REQUIRED ACTION: Once you have read the listing, print all of it word for word.

DATASET EXTRACT:
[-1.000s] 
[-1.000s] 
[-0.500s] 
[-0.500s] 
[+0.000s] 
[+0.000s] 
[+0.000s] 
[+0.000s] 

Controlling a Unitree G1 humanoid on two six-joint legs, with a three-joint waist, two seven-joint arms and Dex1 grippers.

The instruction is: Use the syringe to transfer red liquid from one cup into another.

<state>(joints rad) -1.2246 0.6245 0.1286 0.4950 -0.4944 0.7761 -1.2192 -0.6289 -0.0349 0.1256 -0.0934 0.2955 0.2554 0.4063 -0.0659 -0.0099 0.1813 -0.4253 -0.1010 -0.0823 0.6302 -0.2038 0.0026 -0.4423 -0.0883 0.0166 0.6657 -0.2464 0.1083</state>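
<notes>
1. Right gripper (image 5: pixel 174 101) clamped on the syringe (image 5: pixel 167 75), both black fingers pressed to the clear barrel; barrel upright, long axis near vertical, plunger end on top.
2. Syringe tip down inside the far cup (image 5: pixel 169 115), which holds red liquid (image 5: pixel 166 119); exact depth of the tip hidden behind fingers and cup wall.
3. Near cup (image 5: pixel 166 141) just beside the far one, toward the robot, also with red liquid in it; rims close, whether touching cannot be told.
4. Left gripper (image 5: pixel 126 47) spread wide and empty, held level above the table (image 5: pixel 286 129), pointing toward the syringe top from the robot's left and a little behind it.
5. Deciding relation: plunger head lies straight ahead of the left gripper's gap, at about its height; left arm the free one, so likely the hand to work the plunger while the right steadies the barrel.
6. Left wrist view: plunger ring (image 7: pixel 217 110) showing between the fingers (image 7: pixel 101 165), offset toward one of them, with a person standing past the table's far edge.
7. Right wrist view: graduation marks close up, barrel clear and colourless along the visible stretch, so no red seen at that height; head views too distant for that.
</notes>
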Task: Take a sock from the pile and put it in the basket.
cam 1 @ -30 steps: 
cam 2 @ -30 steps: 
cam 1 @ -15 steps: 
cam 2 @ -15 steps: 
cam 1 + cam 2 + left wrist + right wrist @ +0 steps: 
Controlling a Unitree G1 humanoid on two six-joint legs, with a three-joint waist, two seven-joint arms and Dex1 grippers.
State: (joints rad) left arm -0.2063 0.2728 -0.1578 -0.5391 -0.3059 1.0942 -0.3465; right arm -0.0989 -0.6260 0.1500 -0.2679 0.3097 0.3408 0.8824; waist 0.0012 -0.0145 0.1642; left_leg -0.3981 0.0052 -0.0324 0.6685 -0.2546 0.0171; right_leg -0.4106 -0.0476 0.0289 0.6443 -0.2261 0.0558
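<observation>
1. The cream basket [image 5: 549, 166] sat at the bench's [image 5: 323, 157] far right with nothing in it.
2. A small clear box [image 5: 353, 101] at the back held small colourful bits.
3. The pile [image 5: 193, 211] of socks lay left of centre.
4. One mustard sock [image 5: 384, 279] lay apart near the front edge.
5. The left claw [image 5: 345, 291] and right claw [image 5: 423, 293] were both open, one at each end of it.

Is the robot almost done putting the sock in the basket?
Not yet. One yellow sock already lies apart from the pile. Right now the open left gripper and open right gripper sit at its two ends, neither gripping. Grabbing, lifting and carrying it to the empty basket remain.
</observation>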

OUTPUT FOR THIS EXERCISE:
[-1.000s] 
[-1.000s] 
[-0.500s] 
[-0.500s] 
[+0.000s] 
[+0.000s] 
[+0.000s] 
[+0.000s] 

Controlling a Unitree G1 humanoid on two six-joint legs, with a three-joint waist, two seven-joint arms and Dex1 grippers.

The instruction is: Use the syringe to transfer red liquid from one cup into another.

<state>(joints rad) -1.2246 0.6245 0.1286 0.4950 -0.4944 0.7761 -1.2192 -0.6289 -0.0349 0.1256 -0.0934 0.2955 0.2554 0.4063 -0.0659 -0.0099 0.1813 -0.4253 -0.1010 -0.0823 0.6302 -0.2038 0.0026 -0.4423 -0.0883 0.0166 0.6657 -0.2464 0.1083</state>
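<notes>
1. Right gripper (image 5: pixel 174 101) clamped on the syringe (image 5: pixel 167 75), both black fingers pressed to the clear barrel; barrel upright, long axis near vertical, plunger end on top.
2. Syringe tip down inside the far cup (image 5: pixel 169 115), which holds red liquid (image 5: pixel 166 119); exact depth of the tip hidden behind fingers and cup wall.
3. Near cup (image 5: pixel 166 141) just beside the far one, toward the robot, also with red liquid in it; rims close, whether touching cannot be told.
4. Left gripper (image 5: pixel 126 47) spread wide and empty, held level above the table (image 5: pixel 286 129), pointing toward the syringe top from the robot's left and a little behind it.
5. Deciding relation: plunger head lies straight ahead of the left gripper's gap, at about its height; left arm the free one, so likely the hand to work the plunger while the right steadies the barrel.
6. Left wrist view: plunger ring (image 7: pixel 217 110) showing between the fingers (image 7: pixel 101 165), offset toward one of them, with a person standing past the table's far edge.
7. Right wrist view: graduation marks close up, barrel clear and colourless along the visible stretch, so no red seen at that height; head views too distant for that.
</notes>
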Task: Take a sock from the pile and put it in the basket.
cam 1 @ -30 steps: 
cam 2 @ -30 steps: 
cam 1 @ -15 steps: 
cam 2 @ -15 steps: 
cam 1 + cam 2 + left wrist + right wrist @ +0 steps: 
Controlling a Unitree G1 humanoid on two six-joint legs, with a three-joint waist, two seven-joint arms and Dex1 grippers.
State: (joints rad) left arm -0.2063 0.2728 -0.1578 -0.5391 -0.3059 1.0942 -0.3465; right arm -0.0989 -0.6260 0.1500 -0.2679 0.3097 0.3408 0.8824; waist 0.0012 -0.0145 0.1642; left_leg -0.3981 0.0052 -0.0324 0.6685 -0.2546 0.0171; right_leg -0.4106 -0.0476 0.0289 0.6443 -0.2261 0.0558
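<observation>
1. The cream basket [image 5: 549, 166] sat at the bench's [image 5: 323, 157] far right with nothing in it.
2. A small clear box [image 5: 353, 101] at the back held small colourful bits.
3. The pile [image 5: 193, 211] of socks lay left of centre.
4. One mustard sock [image 5: 384, 279] lay apart near the front edge.
5. The left claw [image 5: 345, 291] and right claw [image 5: 423, 293] were both open, one at each end of it.

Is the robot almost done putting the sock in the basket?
Not yet. One yellow sock already lies apart from the pile. Right now the open left gripper and open right gripper sit at its two ends, neither gripping. Grabbing, lifting and carrying it to the empty basket remain.
</observation>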

The answer requires nothing further.